In general, the theory of karma describes
the law of cause and effect as being based on a kind of retributive justice,
the view that people can not be happy until they receive,
and thereby expunge from their lives,
all the negative karmic effects resulting from past negative causes.
But, since life is an eternal ongoing process,
and negative karma from the past is potentially unlimited,
it would be impossible to expiate every possible negative effect.
also according to this view,
because of the vast hurdle posed by one's negative karma,
to create enough good causes to attain enlightenment, or Buddhahood,
that is, to become absolutely happy,
would require endless lifetimes of good causes.

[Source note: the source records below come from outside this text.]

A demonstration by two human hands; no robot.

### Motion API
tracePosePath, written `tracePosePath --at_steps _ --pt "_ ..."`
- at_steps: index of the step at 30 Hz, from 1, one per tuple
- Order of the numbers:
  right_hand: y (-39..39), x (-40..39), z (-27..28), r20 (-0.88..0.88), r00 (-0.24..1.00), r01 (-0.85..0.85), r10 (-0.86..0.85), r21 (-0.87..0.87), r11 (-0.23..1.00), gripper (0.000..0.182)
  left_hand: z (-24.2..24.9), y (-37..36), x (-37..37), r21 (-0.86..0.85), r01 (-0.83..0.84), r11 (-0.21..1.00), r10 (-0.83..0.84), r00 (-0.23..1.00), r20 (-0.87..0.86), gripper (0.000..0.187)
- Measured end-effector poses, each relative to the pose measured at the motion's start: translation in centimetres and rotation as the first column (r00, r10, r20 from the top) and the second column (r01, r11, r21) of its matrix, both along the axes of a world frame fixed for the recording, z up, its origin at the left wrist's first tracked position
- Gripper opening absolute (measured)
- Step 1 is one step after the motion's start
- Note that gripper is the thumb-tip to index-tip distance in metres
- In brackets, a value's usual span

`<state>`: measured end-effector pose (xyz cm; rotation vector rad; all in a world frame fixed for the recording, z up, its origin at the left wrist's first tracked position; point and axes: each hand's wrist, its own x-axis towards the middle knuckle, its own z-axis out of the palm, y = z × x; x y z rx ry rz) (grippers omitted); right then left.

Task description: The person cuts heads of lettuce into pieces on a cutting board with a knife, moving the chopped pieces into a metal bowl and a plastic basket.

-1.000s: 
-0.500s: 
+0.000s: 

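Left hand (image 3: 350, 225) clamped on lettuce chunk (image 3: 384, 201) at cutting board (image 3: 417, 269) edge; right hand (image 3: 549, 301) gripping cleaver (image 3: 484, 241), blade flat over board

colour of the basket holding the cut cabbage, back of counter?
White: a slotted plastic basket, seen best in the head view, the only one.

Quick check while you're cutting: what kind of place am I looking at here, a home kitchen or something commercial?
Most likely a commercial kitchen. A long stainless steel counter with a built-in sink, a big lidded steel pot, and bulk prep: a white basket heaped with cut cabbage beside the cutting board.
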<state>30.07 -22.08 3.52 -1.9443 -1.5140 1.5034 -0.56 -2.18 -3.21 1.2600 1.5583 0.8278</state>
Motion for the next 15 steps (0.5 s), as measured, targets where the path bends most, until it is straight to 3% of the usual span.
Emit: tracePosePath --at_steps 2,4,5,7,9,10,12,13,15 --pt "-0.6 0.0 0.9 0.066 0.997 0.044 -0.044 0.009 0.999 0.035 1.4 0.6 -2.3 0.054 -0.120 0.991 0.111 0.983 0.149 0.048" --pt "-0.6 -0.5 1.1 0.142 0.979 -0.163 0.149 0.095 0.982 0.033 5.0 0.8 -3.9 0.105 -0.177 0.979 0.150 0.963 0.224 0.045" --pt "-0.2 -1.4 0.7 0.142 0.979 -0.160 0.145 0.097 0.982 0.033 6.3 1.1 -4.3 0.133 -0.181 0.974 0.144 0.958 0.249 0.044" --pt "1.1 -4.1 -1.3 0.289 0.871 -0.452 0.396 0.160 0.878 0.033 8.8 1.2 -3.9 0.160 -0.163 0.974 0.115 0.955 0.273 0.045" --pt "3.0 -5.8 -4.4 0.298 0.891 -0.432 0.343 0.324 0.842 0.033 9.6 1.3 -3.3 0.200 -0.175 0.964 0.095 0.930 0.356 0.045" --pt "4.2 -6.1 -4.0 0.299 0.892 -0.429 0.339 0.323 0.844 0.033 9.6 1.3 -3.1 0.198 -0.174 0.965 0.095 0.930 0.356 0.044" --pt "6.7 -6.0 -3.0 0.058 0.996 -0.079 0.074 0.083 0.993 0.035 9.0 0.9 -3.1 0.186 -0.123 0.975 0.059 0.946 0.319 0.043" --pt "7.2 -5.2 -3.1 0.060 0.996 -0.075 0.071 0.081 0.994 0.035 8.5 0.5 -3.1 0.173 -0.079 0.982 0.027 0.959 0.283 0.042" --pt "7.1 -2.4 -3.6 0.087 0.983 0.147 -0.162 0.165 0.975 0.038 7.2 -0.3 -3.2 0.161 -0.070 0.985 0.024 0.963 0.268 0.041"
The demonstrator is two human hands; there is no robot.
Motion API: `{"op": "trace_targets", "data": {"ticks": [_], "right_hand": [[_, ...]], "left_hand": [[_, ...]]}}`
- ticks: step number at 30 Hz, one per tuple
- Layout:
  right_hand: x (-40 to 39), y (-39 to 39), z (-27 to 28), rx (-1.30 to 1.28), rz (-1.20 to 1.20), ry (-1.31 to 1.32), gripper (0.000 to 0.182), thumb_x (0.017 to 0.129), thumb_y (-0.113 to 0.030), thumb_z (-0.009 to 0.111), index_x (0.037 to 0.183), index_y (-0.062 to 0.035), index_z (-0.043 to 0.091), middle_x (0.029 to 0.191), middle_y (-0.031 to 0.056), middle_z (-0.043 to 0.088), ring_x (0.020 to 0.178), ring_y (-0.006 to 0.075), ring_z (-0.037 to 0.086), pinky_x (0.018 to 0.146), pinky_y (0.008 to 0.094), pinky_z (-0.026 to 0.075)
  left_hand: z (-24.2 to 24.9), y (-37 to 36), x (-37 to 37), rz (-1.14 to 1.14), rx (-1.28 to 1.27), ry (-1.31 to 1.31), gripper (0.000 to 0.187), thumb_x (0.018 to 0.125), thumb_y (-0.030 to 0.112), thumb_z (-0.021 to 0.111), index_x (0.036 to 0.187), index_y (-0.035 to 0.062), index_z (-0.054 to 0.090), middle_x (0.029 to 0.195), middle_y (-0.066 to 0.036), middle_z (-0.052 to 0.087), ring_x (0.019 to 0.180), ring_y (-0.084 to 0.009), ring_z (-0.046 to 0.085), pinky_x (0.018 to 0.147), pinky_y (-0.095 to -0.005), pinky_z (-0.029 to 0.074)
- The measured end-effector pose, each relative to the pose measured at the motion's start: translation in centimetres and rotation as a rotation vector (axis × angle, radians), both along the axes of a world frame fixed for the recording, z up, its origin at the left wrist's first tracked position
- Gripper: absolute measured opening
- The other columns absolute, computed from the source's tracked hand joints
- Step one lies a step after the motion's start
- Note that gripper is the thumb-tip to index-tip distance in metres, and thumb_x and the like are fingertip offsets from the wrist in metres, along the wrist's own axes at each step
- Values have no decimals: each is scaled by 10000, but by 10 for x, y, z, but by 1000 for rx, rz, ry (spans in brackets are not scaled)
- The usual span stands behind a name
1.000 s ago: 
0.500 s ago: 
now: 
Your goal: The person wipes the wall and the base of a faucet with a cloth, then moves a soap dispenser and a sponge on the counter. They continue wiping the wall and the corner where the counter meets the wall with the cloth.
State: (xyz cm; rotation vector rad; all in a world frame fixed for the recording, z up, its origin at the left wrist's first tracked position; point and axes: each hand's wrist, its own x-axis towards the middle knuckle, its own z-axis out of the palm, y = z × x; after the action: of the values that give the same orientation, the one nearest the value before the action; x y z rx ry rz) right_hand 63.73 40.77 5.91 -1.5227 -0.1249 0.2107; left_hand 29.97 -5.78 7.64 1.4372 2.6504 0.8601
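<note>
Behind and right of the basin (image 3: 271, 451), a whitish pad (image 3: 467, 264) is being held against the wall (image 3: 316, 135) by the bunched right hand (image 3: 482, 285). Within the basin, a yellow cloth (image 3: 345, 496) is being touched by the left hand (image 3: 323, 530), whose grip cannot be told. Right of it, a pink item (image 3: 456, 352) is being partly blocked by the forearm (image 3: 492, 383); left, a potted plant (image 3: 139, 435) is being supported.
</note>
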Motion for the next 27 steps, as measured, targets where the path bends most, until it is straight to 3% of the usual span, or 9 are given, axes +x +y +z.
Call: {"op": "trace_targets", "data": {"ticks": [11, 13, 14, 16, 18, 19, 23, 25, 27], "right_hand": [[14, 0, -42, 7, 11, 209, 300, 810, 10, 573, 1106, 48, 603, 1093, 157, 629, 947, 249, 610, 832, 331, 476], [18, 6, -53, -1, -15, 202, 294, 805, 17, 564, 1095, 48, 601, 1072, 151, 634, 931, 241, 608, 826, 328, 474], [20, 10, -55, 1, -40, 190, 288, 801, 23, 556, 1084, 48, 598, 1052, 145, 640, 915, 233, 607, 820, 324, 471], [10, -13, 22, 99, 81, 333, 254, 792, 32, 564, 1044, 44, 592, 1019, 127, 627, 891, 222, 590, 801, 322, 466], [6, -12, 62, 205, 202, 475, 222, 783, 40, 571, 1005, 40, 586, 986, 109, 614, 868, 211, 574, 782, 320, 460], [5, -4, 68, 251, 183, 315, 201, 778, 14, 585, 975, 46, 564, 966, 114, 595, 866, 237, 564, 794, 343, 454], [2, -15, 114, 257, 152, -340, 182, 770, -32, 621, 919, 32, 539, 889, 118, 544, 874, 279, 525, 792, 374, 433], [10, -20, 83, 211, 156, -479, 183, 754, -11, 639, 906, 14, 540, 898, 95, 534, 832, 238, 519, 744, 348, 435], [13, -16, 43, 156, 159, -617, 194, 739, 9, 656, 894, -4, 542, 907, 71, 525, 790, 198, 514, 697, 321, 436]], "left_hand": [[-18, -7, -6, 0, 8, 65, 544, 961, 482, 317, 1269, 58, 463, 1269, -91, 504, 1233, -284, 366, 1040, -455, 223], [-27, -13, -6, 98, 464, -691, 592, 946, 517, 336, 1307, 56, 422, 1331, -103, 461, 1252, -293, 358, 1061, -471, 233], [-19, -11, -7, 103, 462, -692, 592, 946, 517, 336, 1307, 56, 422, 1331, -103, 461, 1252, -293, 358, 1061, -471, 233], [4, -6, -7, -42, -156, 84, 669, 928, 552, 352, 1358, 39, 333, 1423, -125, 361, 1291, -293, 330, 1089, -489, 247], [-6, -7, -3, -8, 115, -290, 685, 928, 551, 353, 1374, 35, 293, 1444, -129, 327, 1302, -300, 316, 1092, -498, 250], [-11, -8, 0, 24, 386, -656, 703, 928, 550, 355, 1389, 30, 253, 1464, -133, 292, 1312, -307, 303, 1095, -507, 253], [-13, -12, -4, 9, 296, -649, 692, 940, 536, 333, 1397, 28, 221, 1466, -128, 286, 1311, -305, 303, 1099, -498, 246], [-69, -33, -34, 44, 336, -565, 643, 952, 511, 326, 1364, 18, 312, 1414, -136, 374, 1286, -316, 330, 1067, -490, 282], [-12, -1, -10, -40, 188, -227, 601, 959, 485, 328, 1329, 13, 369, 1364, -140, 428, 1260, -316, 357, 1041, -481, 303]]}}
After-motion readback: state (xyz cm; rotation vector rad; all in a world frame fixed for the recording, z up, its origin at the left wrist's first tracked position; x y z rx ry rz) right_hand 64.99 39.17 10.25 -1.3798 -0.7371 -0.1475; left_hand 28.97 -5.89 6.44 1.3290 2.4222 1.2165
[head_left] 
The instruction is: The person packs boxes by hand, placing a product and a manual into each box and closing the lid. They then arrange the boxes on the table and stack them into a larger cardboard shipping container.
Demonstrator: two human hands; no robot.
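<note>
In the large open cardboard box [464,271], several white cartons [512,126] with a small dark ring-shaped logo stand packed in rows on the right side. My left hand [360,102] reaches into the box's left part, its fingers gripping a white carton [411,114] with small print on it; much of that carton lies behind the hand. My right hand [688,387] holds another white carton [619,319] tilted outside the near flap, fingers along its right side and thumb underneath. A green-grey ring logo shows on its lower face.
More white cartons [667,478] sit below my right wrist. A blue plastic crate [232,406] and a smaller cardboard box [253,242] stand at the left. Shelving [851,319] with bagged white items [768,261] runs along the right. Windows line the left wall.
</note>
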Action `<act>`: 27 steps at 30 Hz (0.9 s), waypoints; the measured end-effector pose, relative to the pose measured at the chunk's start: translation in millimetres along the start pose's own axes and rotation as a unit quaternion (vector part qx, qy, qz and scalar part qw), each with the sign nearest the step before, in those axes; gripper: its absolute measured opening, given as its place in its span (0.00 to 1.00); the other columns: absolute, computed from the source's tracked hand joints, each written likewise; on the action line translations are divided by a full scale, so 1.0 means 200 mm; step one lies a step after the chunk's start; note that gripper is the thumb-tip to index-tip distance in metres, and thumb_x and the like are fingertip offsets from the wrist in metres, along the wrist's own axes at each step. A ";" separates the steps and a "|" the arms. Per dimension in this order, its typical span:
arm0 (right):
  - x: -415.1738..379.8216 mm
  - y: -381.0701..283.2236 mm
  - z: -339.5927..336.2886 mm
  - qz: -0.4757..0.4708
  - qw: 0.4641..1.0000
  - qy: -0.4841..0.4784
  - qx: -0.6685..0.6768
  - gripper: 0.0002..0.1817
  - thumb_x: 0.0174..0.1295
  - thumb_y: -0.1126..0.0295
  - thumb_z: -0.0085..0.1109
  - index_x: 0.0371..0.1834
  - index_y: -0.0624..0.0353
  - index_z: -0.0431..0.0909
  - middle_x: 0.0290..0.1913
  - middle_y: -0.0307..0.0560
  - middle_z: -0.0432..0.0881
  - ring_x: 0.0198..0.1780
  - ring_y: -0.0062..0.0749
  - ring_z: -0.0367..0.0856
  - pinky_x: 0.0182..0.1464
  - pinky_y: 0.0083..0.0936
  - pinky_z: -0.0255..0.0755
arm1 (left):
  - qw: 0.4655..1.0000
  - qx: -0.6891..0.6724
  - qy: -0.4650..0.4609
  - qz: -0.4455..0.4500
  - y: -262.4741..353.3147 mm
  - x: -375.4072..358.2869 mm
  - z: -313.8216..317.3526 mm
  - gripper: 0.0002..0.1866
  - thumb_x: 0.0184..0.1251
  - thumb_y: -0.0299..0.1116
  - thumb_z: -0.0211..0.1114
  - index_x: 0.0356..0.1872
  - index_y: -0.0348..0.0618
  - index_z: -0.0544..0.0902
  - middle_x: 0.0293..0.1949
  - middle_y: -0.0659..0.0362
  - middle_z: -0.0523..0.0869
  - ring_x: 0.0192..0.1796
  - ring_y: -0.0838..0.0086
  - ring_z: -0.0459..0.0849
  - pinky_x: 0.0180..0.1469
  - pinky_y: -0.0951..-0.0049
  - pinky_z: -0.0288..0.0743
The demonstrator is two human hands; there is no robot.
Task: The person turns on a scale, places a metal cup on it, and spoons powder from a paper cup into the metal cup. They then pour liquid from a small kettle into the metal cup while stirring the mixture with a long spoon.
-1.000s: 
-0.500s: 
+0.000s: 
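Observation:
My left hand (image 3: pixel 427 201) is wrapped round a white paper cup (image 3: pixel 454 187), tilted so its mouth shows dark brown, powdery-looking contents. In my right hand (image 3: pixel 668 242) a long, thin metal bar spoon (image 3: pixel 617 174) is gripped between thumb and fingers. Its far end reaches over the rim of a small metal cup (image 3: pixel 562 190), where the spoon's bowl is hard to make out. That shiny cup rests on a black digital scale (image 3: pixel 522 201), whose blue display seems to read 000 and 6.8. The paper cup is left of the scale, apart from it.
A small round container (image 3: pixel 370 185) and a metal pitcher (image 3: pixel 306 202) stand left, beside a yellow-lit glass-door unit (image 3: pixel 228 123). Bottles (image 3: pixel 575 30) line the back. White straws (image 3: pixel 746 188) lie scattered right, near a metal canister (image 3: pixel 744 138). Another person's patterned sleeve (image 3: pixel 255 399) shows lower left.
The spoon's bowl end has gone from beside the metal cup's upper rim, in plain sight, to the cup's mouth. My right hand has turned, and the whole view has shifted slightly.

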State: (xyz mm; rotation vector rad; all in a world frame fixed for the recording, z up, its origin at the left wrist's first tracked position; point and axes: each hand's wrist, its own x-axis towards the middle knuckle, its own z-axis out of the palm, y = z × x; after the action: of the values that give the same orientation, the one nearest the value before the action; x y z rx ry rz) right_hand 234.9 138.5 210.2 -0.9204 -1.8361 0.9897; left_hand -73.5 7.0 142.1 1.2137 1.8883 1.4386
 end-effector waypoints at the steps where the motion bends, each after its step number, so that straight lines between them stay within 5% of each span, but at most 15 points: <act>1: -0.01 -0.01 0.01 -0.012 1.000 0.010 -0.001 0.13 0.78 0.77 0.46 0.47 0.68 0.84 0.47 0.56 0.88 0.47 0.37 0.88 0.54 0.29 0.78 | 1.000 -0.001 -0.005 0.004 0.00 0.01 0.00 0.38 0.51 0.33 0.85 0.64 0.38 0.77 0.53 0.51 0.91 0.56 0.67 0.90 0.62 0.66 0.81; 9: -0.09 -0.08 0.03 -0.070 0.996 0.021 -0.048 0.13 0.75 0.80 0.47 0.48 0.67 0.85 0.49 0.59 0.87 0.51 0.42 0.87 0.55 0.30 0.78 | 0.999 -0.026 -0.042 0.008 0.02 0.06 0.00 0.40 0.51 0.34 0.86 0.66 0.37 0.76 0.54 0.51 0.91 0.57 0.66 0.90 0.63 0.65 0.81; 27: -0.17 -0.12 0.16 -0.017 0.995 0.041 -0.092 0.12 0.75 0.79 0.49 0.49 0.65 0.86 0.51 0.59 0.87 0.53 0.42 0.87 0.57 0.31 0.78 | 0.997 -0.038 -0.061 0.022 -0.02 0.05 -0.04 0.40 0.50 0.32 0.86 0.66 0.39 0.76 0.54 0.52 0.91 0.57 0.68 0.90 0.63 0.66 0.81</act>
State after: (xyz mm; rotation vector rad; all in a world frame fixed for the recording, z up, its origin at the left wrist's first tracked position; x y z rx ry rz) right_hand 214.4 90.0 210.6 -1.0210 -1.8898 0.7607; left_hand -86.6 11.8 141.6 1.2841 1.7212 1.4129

That is why most Buddhist teachings other than the Lotus Sutra
speak of "endless kalpas of practice"
being necessary to attain Buddhahood.
But Nichiren Daishonin taught that this view of karma, while accurate on one level,
does not clarify the process for creating a truly happy life and a peaceful world.
"One who slights another will in turn be despised.
One who depreciates those of handsome appearance will be born ugly.
This is the general law of cause and effect.
"My sufferings, however, are not ascribable to this casual law.
In the past I despised the votaries of the Lotus Sutra.
I also ridiculed the sutra itself,
sometimes with exaggerated praise and other times with contempt."
("Letter from Sado," The Writings of Nichiren Daishonin, vol 1, page 305).
Nichiren teaches that in contrast to the general casual law,
the deepest causes and effects arises from our relationship to
the Mystic Law of nam-myoho-renge-kyo,
which functions as the core of life itself.
Nichiren identifies the source of all the opposition and suffering
he faces as he propagates the Lotus Sutra,
which expounds the workings of this Mystic Law,
as his own past disbelief in and disparagement of this Law.
By facing the hardships that come from his committed propagation of the Law,
he is not only deeply expiating his karma,
but also fully activating within his life
the state of Buddhahood.
The same process applies to each of us.
Nichiren further clarifies that the source of negative karma is
life's fundamental darkness or ignorance,
which makes it difficult to recognize the functioning of the Mystic Law
within our own lives and in the lives of others.
By recognizing and striving to work in harmony with this Law,
we can overcome our fundamental darkness,
the root of karmic suffering.
When we do so, Nichiren says,
"the sufferings of hell will vanish instantly"
(Lessening One's Karmic Retribution,
Writings of Nichiren Daishonin- vol 1, page 199)
But does this mean that karma itself vanishes instantaneously
when we practice Nichiren Buddhism?
Rather, it means that our negative karma
quickly pales in significance
compared to the wisdom and life force
that fill our lives when we awaken to our Buddha nature.
As an example, Nichiren says that
once the sun rises, the stars in the sky are no longer visible
(see "The Selection of the Time," Writings of Nichiren Daishonin - vol 1, page 575)
Similarly, once the sun of the Mystic Law rises in our hearts through
our deepening faith based on strong Buddhist practice,
our problems stemming from karma become trivial
and insignificant in comparison.
Our negative karma from the past can no longer dictate the direction of our lives.
In a sense, we change our destiny fundamentally by
activating a much deeper and more powerful inner
source of causes and effects.
No one is free from negative karma,
which inevitably appears as obstacles and problems.
but by practicing Nichiren Buddhism,
we can confront and transform all of it.
It is important therefore, that we meet our challenges head-on while chanting
with strong determination.
Trying to avoid or run away from problems
deprives us of opportunities to change our karma.
"Iron, when heated in the flames and pounded, becomes a fine sword"
("Letter from Sado," Writings of Nichiren Daishonin - vol 1, page 303),
and "The flaws of iron come to the surface when it is forged"
("Letter to the Brothers," Writings of Nichiren Daishonin - vol 1, page 497).
A strong sword is made by pounding a piece of hot iron
and bringing out its impurities,
likewise, we can develop an unbreakable, solid self by
squarely confronting and overcoming obstacles.